After the oolongs, be sure to grab a handful of the local black, the famous Lapsang Souchong, which derives its notoriety from the smoky flavor of the pine boughs that are used when roasting the tea. The name might look weird to people familiar with Mandarin or pinyin and that's because it reflects the Cantonese pronunciation and the old Western way of writing. In Mandarin you would write it as La Ying Shan Xiao Zhong, which means La Ying Mountain Small Variety.
It is basically impossible to get your lips around a cup of the real stuff, so don't worry about it too much. The real Lapsang Souchong costs big money (i.e. the real stuff grown on a cliff in the Wuyi Mountains)—as much as 100 USD per gram or much much more, so be content with a 40 RMB cup of black that has a bit of smoke to it. Or, if you must have the best, then make that your quest—I encourage you!
Fujian also produces the world's best white teas. White teas are popular these days because the delicate, virtually un-processed tea is good for the skin and the Yin in general.
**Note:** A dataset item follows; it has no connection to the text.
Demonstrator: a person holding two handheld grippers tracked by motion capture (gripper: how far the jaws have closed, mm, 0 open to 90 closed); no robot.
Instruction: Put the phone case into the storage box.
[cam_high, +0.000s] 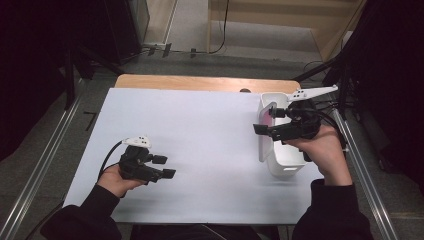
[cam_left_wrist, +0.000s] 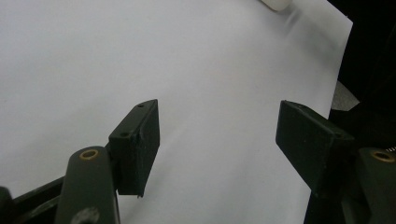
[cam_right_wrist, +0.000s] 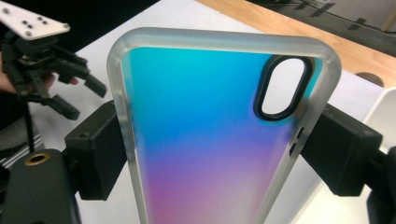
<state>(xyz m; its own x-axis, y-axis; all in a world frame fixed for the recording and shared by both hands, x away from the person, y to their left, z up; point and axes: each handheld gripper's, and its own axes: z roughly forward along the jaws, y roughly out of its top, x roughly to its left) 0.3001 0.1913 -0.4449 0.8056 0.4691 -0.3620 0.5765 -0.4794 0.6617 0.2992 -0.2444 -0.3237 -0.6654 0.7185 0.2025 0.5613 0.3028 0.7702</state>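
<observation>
A phone case with a frosted rim and a blue-to-pink back stands upright between the jaws of my right gripper, which is shut on its two long sides. In the high view the case shows edge-on, with the right gripper holding it beside the left wall of a white bin. At the lower left my left gripper hovers over the white sheet, its jaws wide apart. Nothing but bare sheet lies between the left gripper's black pads. The left gripper also appears far off in the right gripper view.
The white sheet covers most of a wooden table. Metal rails run along both sides of it. The bin stands at the sheet's right edge.
</observation>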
Varieties to keep your eyes open for are the Bai Hao Yinzhen (Silver Tip), Bai Mu Dan (White Peony), Gong Mei (Tribute Eyebrow) and the Shou Mei (Longevity Eyebrow). Yinzhen is considered the best variety due to its early harvest time and hands-off processing (to keep the white tea as "virgin" as possible) while the Shou Mei is acknowledged as having the strongest taste.
Fujian is a big destination for domestic travelers and a lot of that has to do with the tea and the history of the mountains which are both familiar to most Chinese. But foreign tourism is expected to pick up as more and more people who were introduced to tea become interested enough to follow the supply chain back to its source. If you decide to trace the origin of that variety of white you're drinking to where it's made best, remember that the Wuyi Mountains of Fujian are also UNESCO-recognized historical landmarks: icons of a relationship between man and biosphere that reach back for millenia. Enjoy!